De su obra principal que recordamos este 2026, en sus diversos libros de texto, me referiré, según mi visión, a las ideas más relevantes y que, por supuesto, aún tienen vigencia.

La división del trabajo. La productividad aumenta cuando se van sumando sinérgicamente diferentes eslabones en la cadena de esa producción, diferentes habilidades, medios y métodos de trabajo, que se articulan para dar un producto final. Un ejemplo clásicamente comentado de Adam Smith es el funcionamiento de una fábrica de alfileres. Allí, como en otros procesos, la productividad se puede multiplicar e inclusive elevar al cuadrado u a otra potencia, pues el trabajo que antes hacía solamente una persona, ahora se realiza por varias de ellas, acompañado también por instrumentos y maquinarias que aceleran en trabajo. Todo esto resulta en una mayor oferta de ese producto o servicio que es demandado por el entorno.

La mano invisible. Se plantea la idea que la sociedad se amolda debido a las necesidades personales de los ciudadanos, como individuos, los que van dando soluciones a las demandas de otros y a la vez compitiendo con otros productores del rubro.
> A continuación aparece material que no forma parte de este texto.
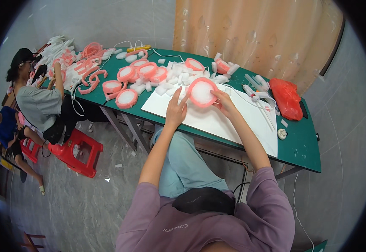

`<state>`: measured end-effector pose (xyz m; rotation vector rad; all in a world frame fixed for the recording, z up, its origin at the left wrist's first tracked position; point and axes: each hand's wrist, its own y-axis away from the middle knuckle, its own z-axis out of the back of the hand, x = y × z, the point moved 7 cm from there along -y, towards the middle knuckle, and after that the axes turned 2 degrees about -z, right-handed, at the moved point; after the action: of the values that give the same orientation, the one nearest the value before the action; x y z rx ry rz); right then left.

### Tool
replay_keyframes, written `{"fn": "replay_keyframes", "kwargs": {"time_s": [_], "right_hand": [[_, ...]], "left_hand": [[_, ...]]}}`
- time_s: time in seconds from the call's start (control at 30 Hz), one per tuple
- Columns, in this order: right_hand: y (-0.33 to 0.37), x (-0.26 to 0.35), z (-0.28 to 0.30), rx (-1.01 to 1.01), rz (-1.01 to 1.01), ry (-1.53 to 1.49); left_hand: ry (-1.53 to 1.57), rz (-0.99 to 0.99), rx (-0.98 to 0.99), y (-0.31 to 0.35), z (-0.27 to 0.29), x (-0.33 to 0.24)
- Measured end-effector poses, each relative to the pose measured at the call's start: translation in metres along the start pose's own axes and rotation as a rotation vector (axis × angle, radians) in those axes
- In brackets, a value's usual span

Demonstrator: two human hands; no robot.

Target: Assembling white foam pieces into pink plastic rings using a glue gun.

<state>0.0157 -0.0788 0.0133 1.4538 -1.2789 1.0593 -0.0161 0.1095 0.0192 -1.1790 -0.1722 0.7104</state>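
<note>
Between my two hands is a round piece with a pink foam ring and a white foam middle (202, 93), tilted up above a white board (241, 128). My right hand (225, 103) grips its right rim, the thumb on the front and the other fingers partly hidden behind. At its left rim is my left hand (176, 110), fingers raised and apart, fingertips close to or touching the pink edge. Just behind lies a heap of white foam bits (178, 75). Several similar pink-rimmed rounds (148, 68) are piled to the left on the green table (305, 147).
A red plastic bag (286, 99) sits on the right, near a white corded tool (252, 93), clear sticks (257, 82) and a small white roll (282, 134). Leftward, a co-worker (40, 98) handles pink pieces. Another person (6, 126) sits beyond; a red stool (78, 154) stands below.
</note>
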Motion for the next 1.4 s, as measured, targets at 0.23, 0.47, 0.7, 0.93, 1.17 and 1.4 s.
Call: {"fn": "replay_keyframes", "kwargs": {"time_s": [0.23, 0.47, 0.7, 0.93, 1.17, 1.4], "right_hand": [[0.026, 0.011, 0.023, -0.077, 0.130, -0.131], [0.075, -0.008, 0.073, -0.235, 0.309, -0.051], [0.090, -0.044, 0.125, -0.276, 0.320, 0.066], [0.083, -0.048, 0.132, -0.181, 0.339, 0.037], [0.068, -0.043, 0.092, -0.273, 0.417, 0.209], [0.048, -0.050, 0.019, -0.048, 0.342, 0.282]], "left_hand": [[0.003, 0.037, 0.056, 0.002, -0.006, 0.007], [0.032, 0.074, 0.091, 0.003, -0.010, 0.011], [0.102, 0.077, 0.093, 0.014, -0.025, 0.024], [0.122, 0.070, 0.038, 0.014, -0.033, 0.025], [-0.002, 0.073, 0.028, 0.009, -0.035, 0.018], [-0.065, 0.094, -0.061, 0.010, -0.029, 0.017]]}}
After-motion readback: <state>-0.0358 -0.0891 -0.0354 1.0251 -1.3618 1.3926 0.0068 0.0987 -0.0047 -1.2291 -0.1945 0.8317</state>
Lo esencial es que este orden espontáneo surge necesariamente de la necesidad y del interés personal de cada uno para aportar al desarrollo social. El panadero, por ejemplo, realiza su emprendimiento primero pensando en su beneficio personal, en ofrecer un producto y fruto de ello obtener ganancias en dinero. Este se va propagando en el entorno para satisfacer necesidades alimentarias complementarias, luego para ofrecer empleo, para generar competencia, para ayudar a mantener el equilibrio de los precios, etc.

El orden espontáneo. Se relaciona con la mano invisible, esto es, desde los intereses personales del individuo se generan los emprendimientos como el invertir, el asumir riesgos económicos, el ofrecer una prestación y favorecer a la comunidad. Este orden espontáneo se elabora según las interacciones entre los demandantes y ofertantes en una dinámica muy cambiante, lo cual debe ser promovido por economías abiertas desde y hacia el interior y exterior de las provincias, regiones y países, esto requiere de una legislación que ayude dicho devenir, lo que a la vez va a generar una retroalimentación en los ciudadanos con el fin de ir modificando continuamente este orden espontáneo. Lo contrario a este principio serían las economías de planificación central elaboradas por los gobiernos, ya obsoletas, por cierto, en nuestros tiempos.

El egoísmo – intercambio. El intercambiar un bien por otro bien nace desde la necesidad de los ciudadanos, de cada persona, que busca obtener un provecho o beneficio por medio de ese trueque, el cual es de común acuerdo y busca ser compensado desde la contraparte. Dicha contraparte también busca lo mismo. Por lo tanto, es un egoísmo mal entendido. Nace desde la persona humana buscando su propio interés lo cual está basado fundamentalmente en una asignación de valor, no solo económico, sino de confianza, de certidumbre, de honestidad, que posee el intercambio y del cual se deriva un efecto dominó en el que varias personas realizan este proceso para beneficio personal y comunitario. Se trata de satisfacer el interés propio (no el egoísmo) en consenso con el otro, satisfacer ambos intereses, pero no a expensas del otro, inclusive involucrando aspectos de la virtud personal. Comentado también es el ejemplo de Adam Smith sobre dos perros intercambiando un hueso. El intercambio es propio del ser humano.

Estas conceptualizaciones sobre los postulados de Adam Smith siguen presentes en este cuarto del siglo XXI que ya llevamos. La pregunta es si se mantendrán en vigor con el aumento exponencial de la inteligencia artificial sobre los quehaceres de la conducta humana, en donde, en un futuro no muy lejano, las inquietudes por buscar un empleo formal, por evaluar qué carrera universitaria estudiar, y otras similares del desarrollo personal, quizá ya no serán un tema importante en nuestros cuestionamientos.